The Federal Trade Commission has announced a settlement with Zoom, after it accused the video calling giant of engaging in “a series of deceptive and unfair practices that undermined the security of its users,” in part by claiming the encryption was stronger than it actually was.
Cast your mind back earlier this year at the height of the pandemic lockdown, which forced millions to work from home and rely on Zoom for work meetings and remote learning. At the time, Zoom claimed video calls were protected by “end-to-end” encryption, a way of scrambling calls that makes it near-impossible for anyone — even Zoom — to listen in.
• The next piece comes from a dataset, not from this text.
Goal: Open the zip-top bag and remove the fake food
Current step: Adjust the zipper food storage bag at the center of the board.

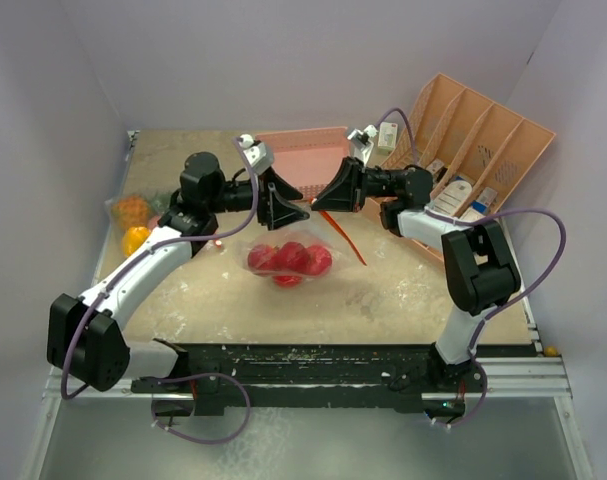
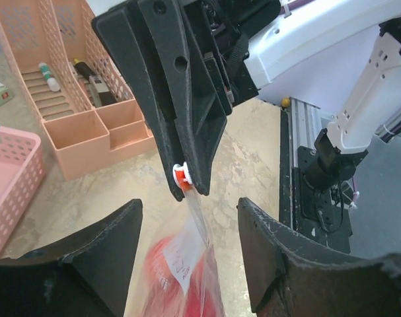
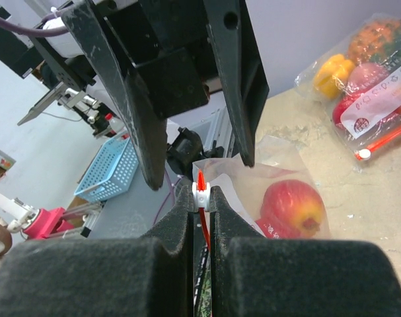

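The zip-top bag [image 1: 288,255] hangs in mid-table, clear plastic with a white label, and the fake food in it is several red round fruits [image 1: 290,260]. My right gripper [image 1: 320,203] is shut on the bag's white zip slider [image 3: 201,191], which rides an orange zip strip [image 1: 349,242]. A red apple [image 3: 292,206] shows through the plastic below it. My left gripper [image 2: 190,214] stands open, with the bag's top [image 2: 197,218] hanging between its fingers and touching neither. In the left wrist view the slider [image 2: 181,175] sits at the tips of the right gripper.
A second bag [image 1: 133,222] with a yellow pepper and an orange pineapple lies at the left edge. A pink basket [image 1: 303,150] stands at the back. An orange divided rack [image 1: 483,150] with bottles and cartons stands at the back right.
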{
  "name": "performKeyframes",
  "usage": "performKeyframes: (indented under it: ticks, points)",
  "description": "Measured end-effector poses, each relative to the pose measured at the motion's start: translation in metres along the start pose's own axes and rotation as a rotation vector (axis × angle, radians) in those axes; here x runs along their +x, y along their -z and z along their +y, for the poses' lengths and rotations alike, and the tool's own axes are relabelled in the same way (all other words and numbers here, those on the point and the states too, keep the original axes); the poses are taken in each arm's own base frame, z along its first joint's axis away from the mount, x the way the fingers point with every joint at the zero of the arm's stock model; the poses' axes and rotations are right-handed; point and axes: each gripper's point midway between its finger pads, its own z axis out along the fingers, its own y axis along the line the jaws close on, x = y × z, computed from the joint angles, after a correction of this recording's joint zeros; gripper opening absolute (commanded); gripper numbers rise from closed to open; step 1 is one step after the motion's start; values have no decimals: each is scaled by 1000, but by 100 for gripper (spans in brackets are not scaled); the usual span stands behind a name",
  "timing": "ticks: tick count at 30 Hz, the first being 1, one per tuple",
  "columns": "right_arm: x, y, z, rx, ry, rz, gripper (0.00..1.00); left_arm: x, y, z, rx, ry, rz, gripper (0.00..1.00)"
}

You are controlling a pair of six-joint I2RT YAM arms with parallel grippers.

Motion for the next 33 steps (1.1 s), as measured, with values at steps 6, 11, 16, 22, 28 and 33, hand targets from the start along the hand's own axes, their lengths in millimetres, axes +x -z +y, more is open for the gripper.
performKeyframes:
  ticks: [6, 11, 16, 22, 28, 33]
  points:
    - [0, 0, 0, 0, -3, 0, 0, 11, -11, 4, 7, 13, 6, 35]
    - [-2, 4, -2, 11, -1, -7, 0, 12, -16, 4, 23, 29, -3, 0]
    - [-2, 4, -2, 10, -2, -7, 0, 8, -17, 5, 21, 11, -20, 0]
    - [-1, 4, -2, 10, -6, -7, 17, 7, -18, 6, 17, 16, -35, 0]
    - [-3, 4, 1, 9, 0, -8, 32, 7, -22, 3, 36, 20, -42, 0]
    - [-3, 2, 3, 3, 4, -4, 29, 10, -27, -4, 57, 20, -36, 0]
But those claims were false.
“In reality, the FTC alleges, Zoom maintained the cryptographic keys that could allow Zoom to access the content of its customers’ meetings, and secured its Zoom Meetings, in part, with a lower level of encryption than promised,” said the FTC in a statement Monday. “Zoom’s misleading claims gave users a false sense of security, according to the FTC’s complaint, especially for those who used the company’s platform to discuss sensitive topics such as health and financial information.”
Zoom quickly admitted it was wrong, prompting the company to launch a 90-day turnaround effort, which included the rollout of end-to-end encryption to its users. That eventually months later in late October — but not without another backtrack after Zoom initially said free users could not use end-to-end encryption.
The FTC also alleged in its complaint that Zoom stored some meeting recordings unencrypted on its servers for up to two months, and compromised the security of its users by covertly installing a web server on its users’ computers in order for users to jump into meetings faster. This, the FTC said, “was unfair and violated the FTC Act.” Zoom pushed out an update which removed the web server, but Apple also intervened to remove the vulnerable component from its customers’ computers.
In its statement, the FTC said it has prohibited Zoom from misrepresenting its security and privacy practices going forward, and has agreed to start a vulnerability management program and implement stronger security across its internal network.
Zoom did not immediately respond to a request for comment.